(Data items)
------------------------------------------------

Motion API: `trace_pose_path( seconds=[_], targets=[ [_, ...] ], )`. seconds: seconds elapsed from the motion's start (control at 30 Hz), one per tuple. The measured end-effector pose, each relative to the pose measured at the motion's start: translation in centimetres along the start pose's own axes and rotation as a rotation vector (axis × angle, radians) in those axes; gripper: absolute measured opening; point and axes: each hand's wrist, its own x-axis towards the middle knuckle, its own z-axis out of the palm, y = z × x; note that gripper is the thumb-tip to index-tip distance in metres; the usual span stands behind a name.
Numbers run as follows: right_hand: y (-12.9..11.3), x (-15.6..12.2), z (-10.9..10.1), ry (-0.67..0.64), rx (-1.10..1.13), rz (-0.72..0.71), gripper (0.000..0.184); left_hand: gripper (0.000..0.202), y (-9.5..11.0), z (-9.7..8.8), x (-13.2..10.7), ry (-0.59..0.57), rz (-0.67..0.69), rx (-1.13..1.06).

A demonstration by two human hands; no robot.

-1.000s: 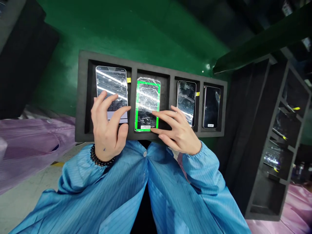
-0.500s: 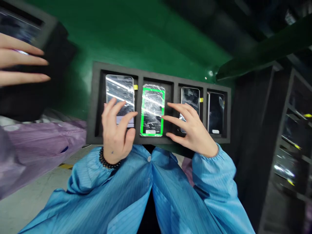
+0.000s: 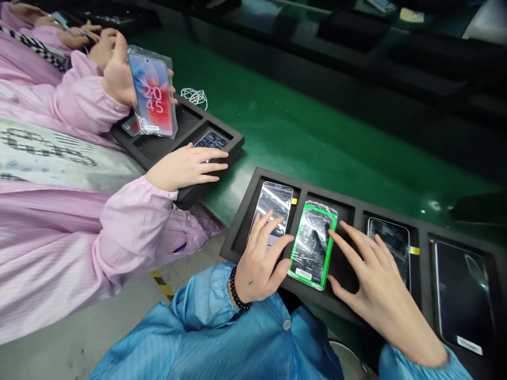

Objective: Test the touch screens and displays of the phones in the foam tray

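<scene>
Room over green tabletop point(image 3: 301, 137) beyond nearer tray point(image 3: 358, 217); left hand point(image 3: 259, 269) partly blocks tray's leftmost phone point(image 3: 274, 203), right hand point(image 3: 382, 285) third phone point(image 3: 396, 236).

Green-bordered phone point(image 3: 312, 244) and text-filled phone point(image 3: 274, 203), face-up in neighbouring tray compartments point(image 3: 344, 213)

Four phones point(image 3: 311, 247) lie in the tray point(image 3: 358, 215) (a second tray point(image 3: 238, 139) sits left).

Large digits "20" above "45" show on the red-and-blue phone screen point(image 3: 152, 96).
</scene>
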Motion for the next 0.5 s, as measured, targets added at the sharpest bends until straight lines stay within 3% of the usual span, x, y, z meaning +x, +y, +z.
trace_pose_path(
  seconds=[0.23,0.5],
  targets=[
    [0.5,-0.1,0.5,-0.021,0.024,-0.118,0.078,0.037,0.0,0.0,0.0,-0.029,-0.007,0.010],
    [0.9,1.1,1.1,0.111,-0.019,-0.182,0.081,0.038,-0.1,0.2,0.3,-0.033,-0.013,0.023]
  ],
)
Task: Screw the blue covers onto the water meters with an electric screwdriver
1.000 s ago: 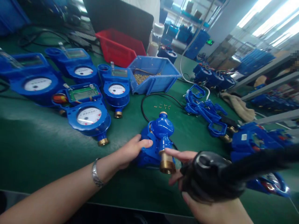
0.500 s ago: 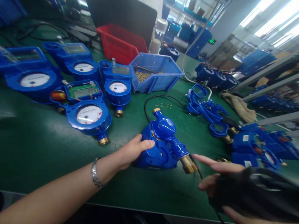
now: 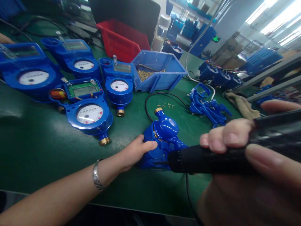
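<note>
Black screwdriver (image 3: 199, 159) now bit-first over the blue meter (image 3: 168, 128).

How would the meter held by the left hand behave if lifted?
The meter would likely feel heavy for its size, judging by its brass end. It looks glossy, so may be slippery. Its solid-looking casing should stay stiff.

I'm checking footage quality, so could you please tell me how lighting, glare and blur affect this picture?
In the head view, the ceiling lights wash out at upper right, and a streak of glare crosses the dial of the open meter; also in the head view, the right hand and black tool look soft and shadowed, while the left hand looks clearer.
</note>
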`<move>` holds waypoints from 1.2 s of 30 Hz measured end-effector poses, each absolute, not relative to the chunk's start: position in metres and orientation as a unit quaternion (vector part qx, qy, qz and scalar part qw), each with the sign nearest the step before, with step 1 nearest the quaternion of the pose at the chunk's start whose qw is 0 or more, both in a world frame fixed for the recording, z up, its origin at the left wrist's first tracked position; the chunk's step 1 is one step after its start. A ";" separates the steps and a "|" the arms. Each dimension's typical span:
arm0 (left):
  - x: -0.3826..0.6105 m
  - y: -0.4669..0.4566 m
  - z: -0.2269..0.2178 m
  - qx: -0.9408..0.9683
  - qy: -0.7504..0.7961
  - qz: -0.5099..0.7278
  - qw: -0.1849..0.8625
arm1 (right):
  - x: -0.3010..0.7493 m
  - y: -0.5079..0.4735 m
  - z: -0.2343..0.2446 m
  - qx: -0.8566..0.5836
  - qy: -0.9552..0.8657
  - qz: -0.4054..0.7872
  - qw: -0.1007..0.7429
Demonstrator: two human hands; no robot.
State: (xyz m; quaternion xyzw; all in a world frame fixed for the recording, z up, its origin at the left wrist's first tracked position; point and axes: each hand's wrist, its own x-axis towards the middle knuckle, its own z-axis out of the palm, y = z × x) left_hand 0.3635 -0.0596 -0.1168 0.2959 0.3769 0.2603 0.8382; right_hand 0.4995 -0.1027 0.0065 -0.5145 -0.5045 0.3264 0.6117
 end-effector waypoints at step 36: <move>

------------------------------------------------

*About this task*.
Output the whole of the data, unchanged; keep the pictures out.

*Exercise answer*.
Motion API: `trace_pose_path( seconds=[_], targets=[ [_, ...] ], )`. seconds: seconds elapsed from the motion's start (control at 30 Hz), one per tuple. The measured end-effector pose, each relative to the pose measured at the motion's start: translation in centimetres along the start pose's own axes and rotation as a rotation vector (axis × angle, radians) in those axes; gripper: absolute measured opening; point and axes: each hand's wrist, its own x-axis towards the middle knuckle, its own z-axis out of the palm, y = z × x; note that gripper is the thumb-tip to index-tip distance in metres; the usual span stands behind a name.
Numbers run as follows: right_hand: y (-12.9..11.3), x (-15.6..12.2), z (-10.9..10.1), ry (-0.67..0.64), rx (-1.10..1.13), rz (-0.72..0.71), gripper (0.000..0.184); left_hand: gripper (0.000..0.202), y (-9.5..11.0), z (-9.7..8.8), x (-13.2..10.7), ry (-0.59..0.57), rz (-0.67..0.69), rx (-1.13..1.06).

A demonstration by two human hands; no robot.

-1.000s: 
-0.500s: 
+0.000s: 

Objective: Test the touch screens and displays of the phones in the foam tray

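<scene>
Room over green tabletop point(image 3: 301, 137) beyond nearer tray point(image 3: 358, 217); left hand point(image 3: 259, 269) partly blocks tray's leftmost phone point(image 3: 274, 203), right hand point(image 3: 382, 285) third phone point(image 3: 396, 236).

Green-bordered phone point(image 3: 312, 244) and text-filled phone point(image 3: 274, 203), face-up in neighbouring tray compartments point(image 3: 344, 213)

Four phones point(image 3: 311, 247) lie in the tray point(image 3: 358, 215) (a second tray point(image 3: 238, 139) sits left).

Large digits "20" above "45" show on the red-and-blue phone screen point(image 3: 152, 96).
</scene>
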Motion for the next 0.5 s, as measured, targets added at the sharpest bends until straight lines stay within 3% of the usual span, x, y, z meaning +x, +y, +z.
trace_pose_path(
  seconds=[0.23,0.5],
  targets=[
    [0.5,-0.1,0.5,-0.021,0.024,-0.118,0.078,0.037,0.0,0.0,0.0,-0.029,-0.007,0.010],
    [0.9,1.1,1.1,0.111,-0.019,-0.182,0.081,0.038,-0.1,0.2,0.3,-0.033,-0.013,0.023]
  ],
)
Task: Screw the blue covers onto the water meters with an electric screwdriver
1.000 s ago: 
0.500 s ago: 
now: 
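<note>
Black screwdriver (image 3: 199, 159) now bit-first over the blue meter (image 3: 168, 128).

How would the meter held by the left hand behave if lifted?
The meter would likely feel heavy for its size, judging by its brass end. It looks glossy, so may be slippery. Its solid-looking casing should stay stiff.

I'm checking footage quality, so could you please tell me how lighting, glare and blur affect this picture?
In the head view, the ceiling lights wash out at upper right, and a streak of glare crosses the dial of the open meter; also in the head view, the right hand and black tool look soft and shadowed, while the left hand looks clearer.
</note>
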`<move>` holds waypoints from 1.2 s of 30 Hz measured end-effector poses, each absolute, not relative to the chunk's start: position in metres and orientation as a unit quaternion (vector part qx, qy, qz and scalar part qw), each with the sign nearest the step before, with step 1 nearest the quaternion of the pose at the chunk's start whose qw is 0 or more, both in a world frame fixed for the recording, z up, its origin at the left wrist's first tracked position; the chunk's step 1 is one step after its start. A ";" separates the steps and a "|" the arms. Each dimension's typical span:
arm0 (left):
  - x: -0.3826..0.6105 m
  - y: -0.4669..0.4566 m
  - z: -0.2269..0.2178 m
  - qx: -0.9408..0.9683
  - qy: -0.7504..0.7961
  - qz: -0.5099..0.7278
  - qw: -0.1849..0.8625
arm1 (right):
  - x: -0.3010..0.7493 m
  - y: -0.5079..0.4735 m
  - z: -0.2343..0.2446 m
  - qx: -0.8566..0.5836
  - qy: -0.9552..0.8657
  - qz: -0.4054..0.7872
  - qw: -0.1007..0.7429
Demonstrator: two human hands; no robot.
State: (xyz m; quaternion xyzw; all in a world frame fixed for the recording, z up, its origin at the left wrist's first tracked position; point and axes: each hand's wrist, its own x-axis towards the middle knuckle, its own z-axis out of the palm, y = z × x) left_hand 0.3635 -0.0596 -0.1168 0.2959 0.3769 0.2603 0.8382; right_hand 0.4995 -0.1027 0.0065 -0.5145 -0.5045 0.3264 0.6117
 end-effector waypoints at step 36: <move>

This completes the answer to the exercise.